Jakarta, TAMBANG – PT Petrosea berhasil mengantongi total perolehan kontrak jangka panjang atau backlog sebesar USD1,012 miliar pada kuartal I 2018. Perolehan ini dihasilkan dari tanda tangan amendemen dan perpanjangan kontrak, dengan PT Indonesia Pratama dan PT Kideco Jaya Agung.
“Backlog kita per 1 Maret (2018) sudah USD1 miliar, itu menunjukan untuk sustainability usaha ke depan itu jauh lebih mapan.
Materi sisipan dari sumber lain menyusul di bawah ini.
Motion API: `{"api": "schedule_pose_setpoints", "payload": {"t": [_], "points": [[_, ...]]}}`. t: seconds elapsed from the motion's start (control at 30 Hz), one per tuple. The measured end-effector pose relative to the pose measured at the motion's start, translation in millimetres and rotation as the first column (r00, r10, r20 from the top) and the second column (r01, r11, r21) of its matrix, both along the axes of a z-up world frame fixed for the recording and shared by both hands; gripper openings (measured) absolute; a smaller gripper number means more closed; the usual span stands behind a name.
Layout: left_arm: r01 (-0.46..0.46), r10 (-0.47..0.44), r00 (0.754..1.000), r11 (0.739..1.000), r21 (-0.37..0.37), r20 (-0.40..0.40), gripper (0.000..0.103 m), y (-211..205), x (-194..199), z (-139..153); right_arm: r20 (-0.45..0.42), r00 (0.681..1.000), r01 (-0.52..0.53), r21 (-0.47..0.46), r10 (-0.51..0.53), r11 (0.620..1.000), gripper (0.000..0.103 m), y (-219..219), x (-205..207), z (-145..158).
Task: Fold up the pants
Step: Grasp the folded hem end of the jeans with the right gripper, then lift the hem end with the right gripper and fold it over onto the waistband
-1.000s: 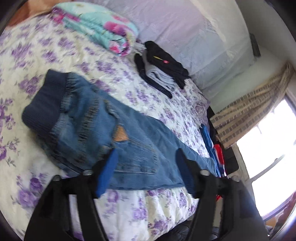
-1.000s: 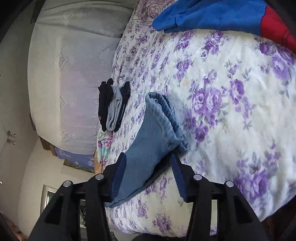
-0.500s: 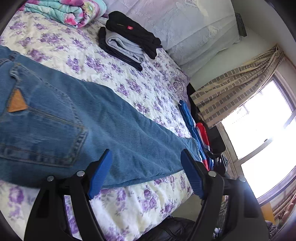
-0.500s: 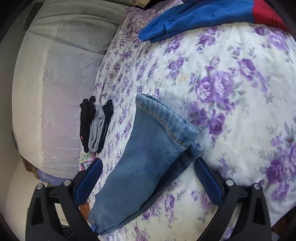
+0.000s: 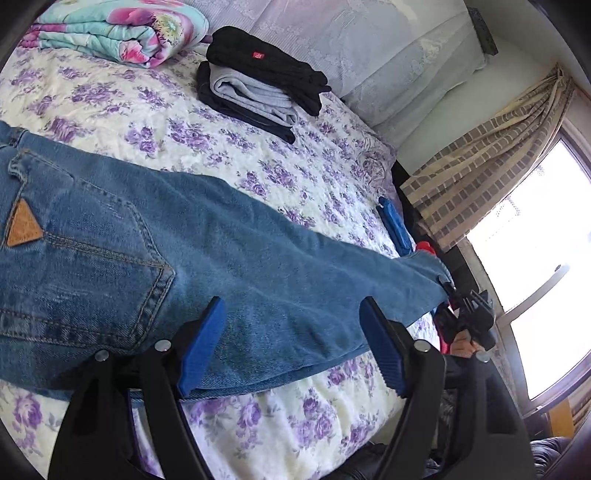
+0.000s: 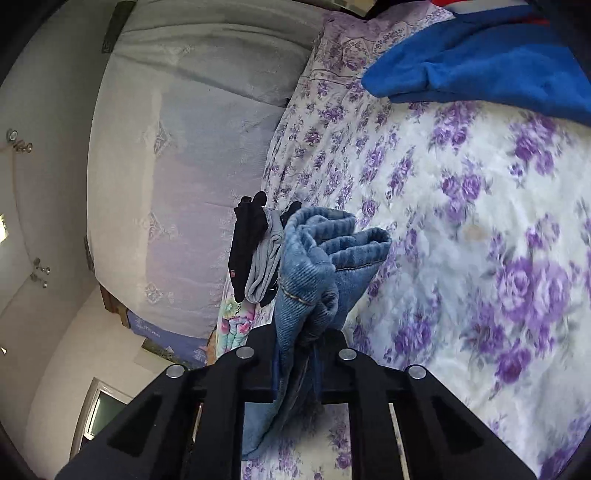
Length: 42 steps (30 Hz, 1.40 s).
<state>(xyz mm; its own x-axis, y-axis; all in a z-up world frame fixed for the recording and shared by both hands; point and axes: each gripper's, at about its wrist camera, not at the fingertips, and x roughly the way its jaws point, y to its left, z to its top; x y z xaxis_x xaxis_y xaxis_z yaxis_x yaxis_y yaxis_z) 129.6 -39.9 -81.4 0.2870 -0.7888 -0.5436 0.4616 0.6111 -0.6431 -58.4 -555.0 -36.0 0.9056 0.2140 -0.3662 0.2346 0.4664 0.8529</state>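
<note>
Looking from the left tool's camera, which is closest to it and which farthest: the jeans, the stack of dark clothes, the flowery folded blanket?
1. Jeans, right between the open left tool fingers.
2. Stack of dark clothes, mid-bed.
3. Blanket, far upper-left corner.

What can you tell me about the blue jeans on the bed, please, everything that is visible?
The jeans are medium-blue denim with orange stitching, a back pocket and a tan triangular patch. They lie stretched flat across the floral bedspread, legs together, waist out of view. The right gripper has just closed and is shut on the bunched hem end, with fabric pinched between its pads. The left gripper is open over the middle of the leg, near its lower edge, not gripping it.
</note>
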Motion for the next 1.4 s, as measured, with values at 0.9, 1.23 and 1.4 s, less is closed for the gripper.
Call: {"api": "schedule_pose_setpoints", "payload": {"t": [0.9, 1.23, 1.4], "points": [[-0.027, -0.114, 0.958, 0.879, 0.476, 0.265, 0.072, -123.4, -54.5, -13.2, -0.097, 0.990, 0.067, -0.330, -0.104, 0.942, 0.014, 30.4, -6.6, -9.9], [-0.180, 0.126, 0.965, 0.956, 0.233, 0.229, 0.083, 6.2, -66.5, 7.0, -0.119, 0.993, -0.103, -0.836, 0.006, 0.539, 0.014, 156.6, 33.6, 64.0], [-0.288, 0.269, 0.952, 0.948, 0.135, 0.145, 0.084, 73.4, -63.8, 1.9, -0.146, 0.977, -0.181, -0.952, 0.153, 0.247, 0.014, 257.0, 57.9, 69.5]]}}
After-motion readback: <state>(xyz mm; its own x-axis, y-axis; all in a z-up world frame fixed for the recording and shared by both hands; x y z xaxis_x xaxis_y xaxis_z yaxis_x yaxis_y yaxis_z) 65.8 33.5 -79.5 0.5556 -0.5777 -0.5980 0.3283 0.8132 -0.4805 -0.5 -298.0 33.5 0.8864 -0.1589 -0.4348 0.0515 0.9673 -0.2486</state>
Dan fokusnya lebih ke eksekusi proyek,” beber Presiden Direktur Petrosea, Hanifa Indradjaya, setelah acara Rapat Umum Pemegang Saham (RUPS) Tahunan, Senin (16/4).
Kontrak Petrosea dengan PT Indonesia Pratama berlangsung pada Januari 2018 dalam jangka waktu empat tahun. Targetnya, Petrosea mampu memprodukai 185,2 juta Bank Cubic Meter (BCM) untuk pengupasan lapisan tanah penutup, serta 83,2 juta ton batu bara.
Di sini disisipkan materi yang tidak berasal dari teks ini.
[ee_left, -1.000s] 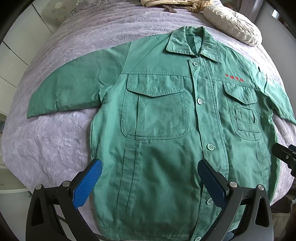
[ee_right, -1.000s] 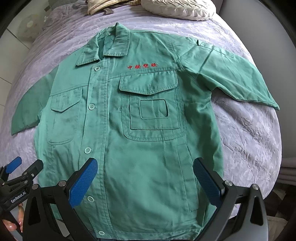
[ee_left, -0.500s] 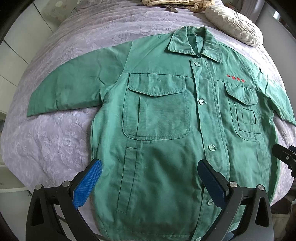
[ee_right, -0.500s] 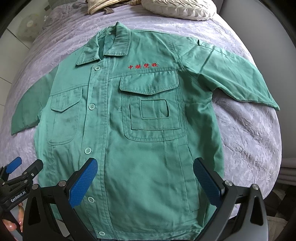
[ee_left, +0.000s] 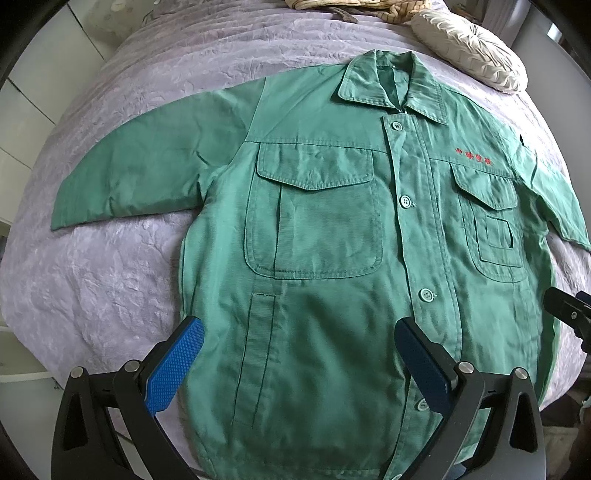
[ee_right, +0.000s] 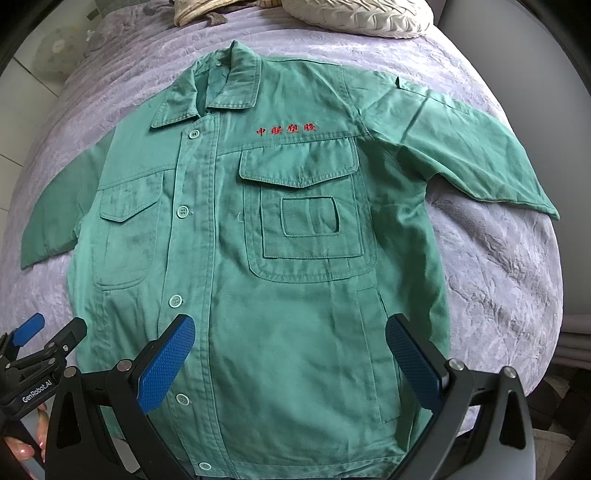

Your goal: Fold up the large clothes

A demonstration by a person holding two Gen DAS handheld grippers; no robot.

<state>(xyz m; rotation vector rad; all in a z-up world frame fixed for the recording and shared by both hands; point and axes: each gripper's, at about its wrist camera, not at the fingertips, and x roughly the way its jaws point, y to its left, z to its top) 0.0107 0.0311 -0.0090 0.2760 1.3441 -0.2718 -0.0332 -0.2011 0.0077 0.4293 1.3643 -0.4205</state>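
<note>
A green button-up work jacket (ee_left: pixel 332 240) (ee_right: pixel 280 258) lies flat, front up, on a lilac bedspread (ee_left: pixel 92 277), collar at the far end, both sleeves spread sideways. Red embroidered characters (ee_right: pixel 287 130) sit above one chest pocket. My left gripper (ee_left: pixel 299 332) hovers open above the lower hem area on the jacket's left half, nothing between its blue pads. My right gripper (ee_right: pixel 290 332) hovers open above the lower right half, empty too. The left gripper (ee_right: pixel 33 350) also shows at the right wrist view's left edge, held by a hand (ee_right: pixel 22 448).
A cream pleated cushion (ee_left: pixel 469 51) (ee_right: pixel 354 16) and a heap of beige cloth (ee_left: pixel 354 5) lie at the far end of the bed. The bedspread (ee_right: pixel 509 288) drops off near both sides. White cabinets (ee_left: pixel 22 110) stand to the left.
Both views have shifted very slightly; the jacket lies as before and both grippers stay open and empty.
</note>
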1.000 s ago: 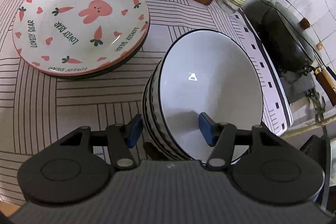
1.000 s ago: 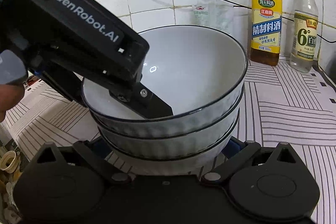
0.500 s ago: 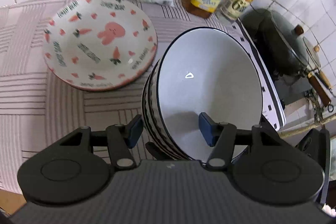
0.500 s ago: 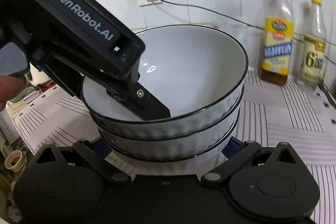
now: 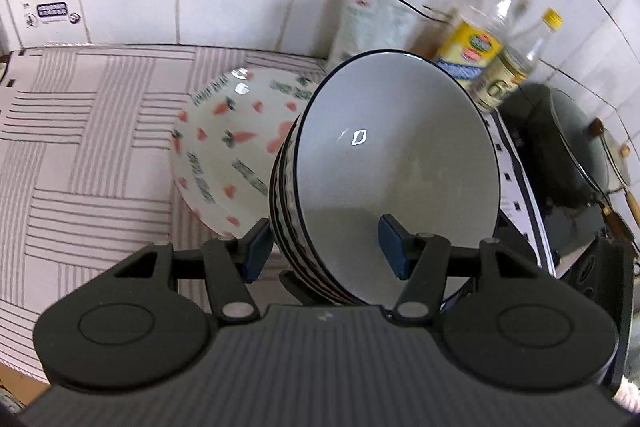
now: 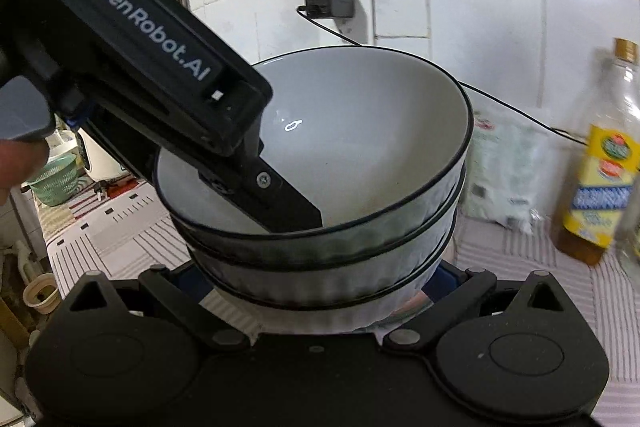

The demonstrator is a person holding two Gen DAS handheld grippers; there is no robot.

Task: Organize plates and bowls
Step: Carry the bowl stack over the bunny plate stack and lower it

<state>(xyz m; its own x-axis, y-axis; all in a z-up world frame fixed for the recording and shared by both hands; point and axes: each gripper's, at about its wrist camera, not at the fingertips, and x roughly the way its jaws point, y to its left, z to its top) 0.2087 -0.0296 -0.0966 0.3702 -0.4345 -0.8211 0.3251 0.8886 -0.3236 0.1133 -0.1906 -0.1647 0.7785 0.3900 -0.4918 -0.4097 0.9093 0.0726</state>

Kontrak ini bernilai sekitar USD391,6 juta. PT Indonesia Pratama adalah anak usaha PT Bayan Resources Tbk, yang merupakan salah satu klien Petrosea untuk proyek pertambangan batu bara sejak 1999 sampai 2015.
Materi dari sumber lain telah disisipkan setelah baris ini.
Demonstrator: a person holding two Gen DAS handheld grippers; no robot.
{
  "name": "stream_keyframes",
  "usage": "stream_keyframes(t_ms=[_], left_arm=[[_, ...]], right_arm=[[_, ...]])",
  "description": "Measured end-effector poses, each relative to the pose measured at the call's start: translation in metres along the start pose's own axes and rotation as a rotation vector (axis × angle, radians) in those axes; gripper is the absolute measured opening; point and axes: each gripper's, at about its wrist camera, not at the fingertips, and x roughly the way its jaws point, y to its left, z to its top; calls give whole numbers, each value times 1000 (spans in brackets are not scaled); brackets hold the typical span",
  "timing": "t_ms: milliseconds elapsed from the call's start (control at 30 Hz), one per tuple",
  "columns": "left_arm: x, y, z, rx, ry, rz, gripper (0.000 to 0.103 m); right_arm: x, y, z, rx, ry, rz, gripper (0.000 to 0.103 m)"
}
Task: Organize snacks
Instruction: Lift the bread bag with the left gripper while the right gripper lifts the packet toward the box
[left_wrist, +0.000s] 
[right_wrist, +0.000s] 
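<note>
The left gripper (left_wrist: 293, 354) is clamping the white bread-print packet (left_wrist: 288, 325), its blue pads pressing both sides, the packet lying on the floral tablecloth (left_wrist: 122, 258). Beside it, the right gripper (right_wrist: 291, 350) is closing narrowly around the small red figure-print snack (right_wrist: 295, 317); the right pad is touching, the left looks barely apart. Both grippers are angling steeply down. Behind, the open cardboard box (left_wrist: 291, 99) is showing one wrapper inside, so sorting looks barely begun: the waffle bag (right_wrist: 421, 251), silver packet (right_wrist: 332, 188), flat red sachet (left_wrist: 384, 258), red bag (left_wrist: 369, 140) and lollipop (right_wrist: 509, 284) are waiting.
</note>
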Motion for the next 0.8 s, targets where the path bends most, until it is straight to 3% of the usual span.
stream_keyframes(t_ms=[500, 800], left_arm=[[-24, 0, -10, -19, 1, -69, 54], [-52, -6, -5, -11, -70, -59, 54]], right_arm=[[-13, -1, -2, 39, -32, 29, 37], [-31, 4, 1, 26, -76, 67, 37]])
Sementara kontrak dengan PT Kideco Jaya Agung, diteken pada Maret 2018 dan berdurasi selama lima tahun dengan nilai kontrak sekitar USD356,8 juta. Selama kontrak, Petrosea diharapkan dapat memproduksi 164 Juta BCM untuk volume pengupasan lapisan tanah penutup dan 38,5 juta ton batu bara.
Hanifa juga menjelaskan, masih ada kontrak-kontrak lainnya yang berhasil diraih dalam kuartal I 2018. Hanya saja, pihaknya belum bisa mempublikasikannya.
“Angkanya saya tidak bisa sebut. Tanda tangan kontrak sudah mulai banyak sejak awal tahun ini,” beber Hanifa.
Sebagai informasi, Petrosea dan PT Kideco Jaya Agung merupakan anak perusahaan dari PT Indika Energy Group. Sedangkan PT Indonesia Pratama adalah anak perusahaan dari PT Bayan Resources, yang sudah bekerjasama dengan Petrosea sejak lama.